Pitarma, originally from Aveiro in Portugal, is a critical care nurse who has worked at St Thomas' for nearly four years. He was publicly thanked by Johnson, along with nurse Jenny McGee, in an emotional video statement after he left hospital.

Pitarma said: "I was changing into scrubs before my night shift when the matron called me over and told me the prime minister was about to come to ICU [intensive care unit]. I had been chosen to look after him because they were confident I would cope with the situation well.

"I felt nervous at first — he was the prime minister. The responsibility I was going to hold in my hands was quite overwhelming. I didn’t really know how to address him — should I call him Boris, Mr Johnson, or prime minister? My matron reassured me and said to be myself like I am with any other patient.”

After meeting the PM, Pitarma asked how he would like to be addressed. "He said to call him Boris," he said. "That made me feel less nervous because he took away any formality. He just wanted to be looked after like anyone else.”

"I was by his side for the three nights he was in ICU," Pitarma said. "We had some conversations, including about where I was from. I told him how I’d dreamed about working at St Thomas’ since my first day of training in Portugal in 2009, when I learned about Florence Nightingale and her connection to the hospital.

"He said it was amazing that I wanted to work here for so long and was glad I was there when he needed our care. It was a pleasure to look after him."

The PM thanked him in person for saving his life before he left the hospital. But Pitarma said he did not expect him to single him and his colleague out for praise in his video message.

"I don’t have the words to describe how I felt when I watched it," he said. "It made me quite emotional. I was really surprised but so happy. I never thought I would be highlighted like that. The prime minister’s message really came from his heart."
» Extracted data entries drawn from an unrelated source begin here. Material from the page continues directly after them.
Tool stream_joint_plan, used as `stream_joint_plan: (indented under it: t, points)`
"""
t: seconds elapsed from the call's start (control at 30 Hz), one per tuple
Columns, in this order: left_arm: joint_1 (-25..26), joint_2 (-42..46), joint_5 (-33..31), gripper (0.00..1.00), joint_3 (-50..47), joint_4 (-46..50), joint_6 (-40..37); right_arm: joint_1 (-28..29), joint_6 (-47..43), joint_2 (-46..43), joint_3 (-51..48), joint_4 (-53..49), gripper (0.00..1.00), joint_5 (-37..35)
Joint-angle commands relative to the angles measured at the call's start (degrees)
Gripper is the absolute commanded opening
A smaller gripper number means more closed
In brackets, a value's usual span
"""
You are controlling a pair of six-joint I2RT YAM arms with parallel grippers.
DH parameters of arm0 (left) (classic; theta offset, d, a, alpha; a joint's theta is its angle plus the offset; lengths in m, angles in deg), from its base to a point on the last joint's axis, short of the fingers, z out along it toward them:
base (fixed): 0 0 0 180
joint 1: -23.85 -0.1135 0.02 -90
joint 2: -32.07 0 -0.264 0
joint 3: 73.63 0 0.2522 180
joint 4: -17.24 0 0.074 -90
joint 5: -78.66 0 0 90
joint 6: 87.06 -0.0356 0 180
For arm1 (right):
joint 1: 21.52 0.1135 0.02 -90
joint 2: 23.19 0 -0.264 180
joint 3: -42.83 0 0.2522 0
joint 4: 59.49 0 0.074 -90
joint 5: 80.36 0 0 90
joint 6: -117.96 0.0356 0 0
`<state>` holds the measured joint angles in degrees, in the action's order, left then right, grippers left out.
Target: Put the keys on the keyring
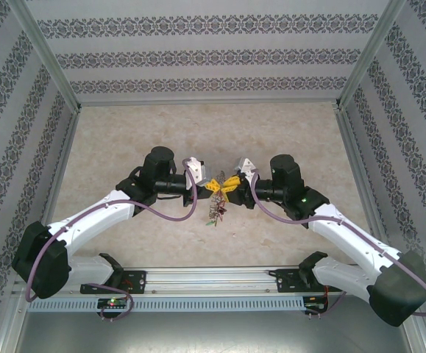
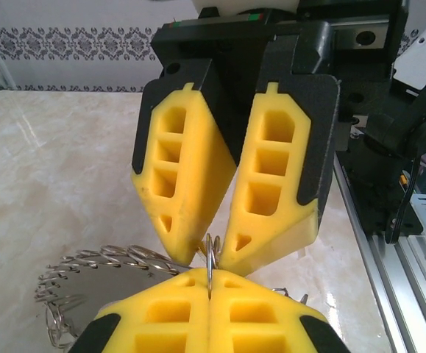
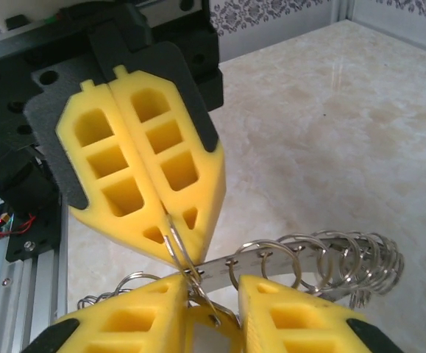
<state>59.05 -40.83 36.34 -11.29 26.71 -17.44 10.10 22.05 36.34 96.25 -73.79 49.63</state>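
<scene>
Above the middle of the table my two grippers meet tip to tip. My left gripper (image 1: 211, 186) (image 2: 210, 283) is shut on a thin split ring of the keyring (image 2: 109, 261), pinching the wire upright between its yellow pads. The keyring (image 3: 308, 254) is a curved metal band strung with many wire rings, and it hangs below the grippers (image 1: 214, 209). My right gripper (image 1: 231, 184) (image 3: 214, 294) has its jaws a little apart, with the tan-orange tag of a key (image 3: 220, 332) filling the gap. That tag's small ring sits against the held split ring.
Pale marble-look tabletop (image 1: 124, 140) lies all around the grippers. Patterned walls (image 1: 198, 55) enclose the back and sides. An aluminium rail (image 1: 213, 279) with the arm bases runs along the near edge.
</scene>
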Motion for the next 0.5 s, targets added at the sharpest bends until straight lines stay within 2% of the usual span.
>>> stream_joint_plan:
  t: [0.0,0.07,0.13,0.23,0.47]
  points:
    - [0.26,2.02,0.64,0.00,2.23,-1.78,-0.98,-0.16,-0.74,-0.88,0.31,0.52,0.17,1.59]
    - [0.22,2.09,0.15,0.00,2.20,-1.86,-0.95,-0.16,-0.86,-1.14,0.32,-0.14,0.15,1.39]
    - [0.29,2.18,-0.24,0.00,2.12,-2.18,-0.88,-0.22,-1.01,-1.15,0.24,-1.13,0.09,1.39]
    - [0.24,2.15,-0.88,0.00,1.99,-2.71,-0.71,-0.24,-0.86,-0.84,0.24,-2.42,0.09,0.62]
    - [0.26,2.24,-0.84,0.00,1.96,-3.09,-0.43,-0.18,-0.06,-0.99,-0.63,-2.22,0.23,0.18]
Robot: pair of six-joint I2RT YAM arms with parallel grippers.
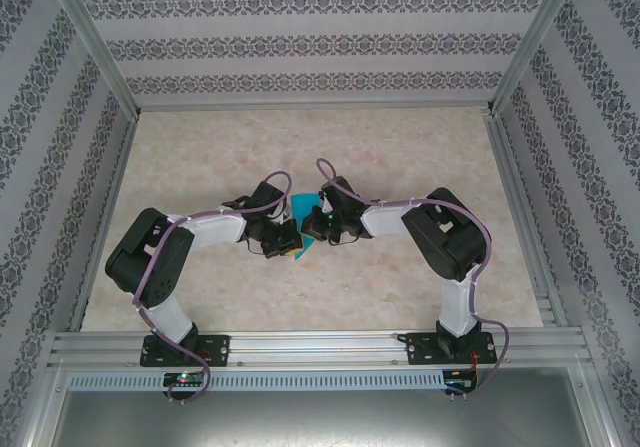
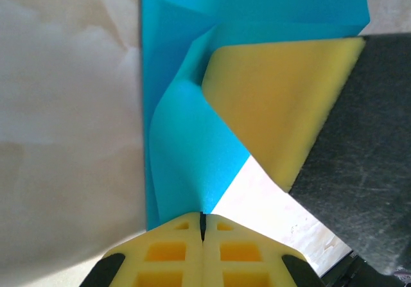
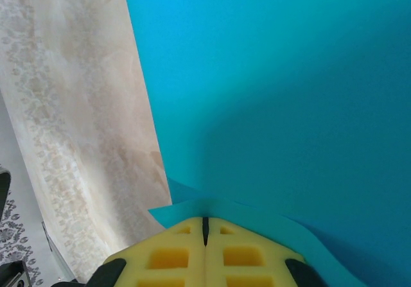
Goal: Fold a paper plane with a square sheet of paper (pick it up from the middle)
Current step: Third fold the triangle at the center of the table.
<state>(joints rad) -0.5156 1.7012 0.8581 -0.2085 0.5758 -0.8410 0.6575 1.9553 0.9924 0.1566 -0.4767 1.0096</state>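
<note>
Left arm point(image 1: 150, 262): bent at the elbow near the left edge of the bench point(image 1: 420, 147), with the forearm reaching inward toward the middle; a purple cable point(image 1: 165, 257) is looped along it.

Left gripper point(image 1: 285, 239): set just left of centre in the top view. In the left wrist view the left gripper point(image 2: 202, 217) is seen clenched, its two yellow foam fingers point(image 2: 167, 252) pressed together with a corner of the teal paper pinched in the seam.

Square sheet of paper point(image 1: 303, 209): held between the two grippers at the middle of the bench, mostly covered by them from above. In the left wrist view the sheet point(image 2: 186, 139) rises from the pinch, bowed and creased rather than flat. In the right wrist view the sheet point(image 3: 289, 94) spreads as a broad smooth surface, with a second layer curling just above the fingertips. Whether any part rests on the bench cannot be told.

Right gripper point(image 1: 312, 225): set just right of centre, almost touching the left one. In its own view the right gripper point(image 3: 205, 221) is seen clenched on the sheet's edge. One of its yellow pads point(image 2: 282, 107) is laid against the sheet in the left wrist view.

Right arm point(image 1: 450, 242): folded at the elbow on the right side, forearm pointed inward.

Bench: pale marbled surface, bare point(image 2: 64, 139) beside the sheet point(image 3: 83, 107).
</note>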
Hours later, Portugal's president Marcelo Rebelo de Sousa contacted Pitarma to thank him for his service. "I couldn’t really believe what was happening," he said. "Apparently I’m a celebrity in Portugal now! It’s great to get more recognition for nurses there."

Nurse Jenny McGee, from New Zealand, also spoke of her "shock" at being publicly thanked by the PM.

Speaking to Television New Zealand, she said she was not "fazed" by treating Johnson, saying it was "just another day at the office".

"We take it very seriously who comes into intensive care," she added. "These patients who come in to us, it's a very scary thing for them so we don't take it lightly. He absolutely needed to be there."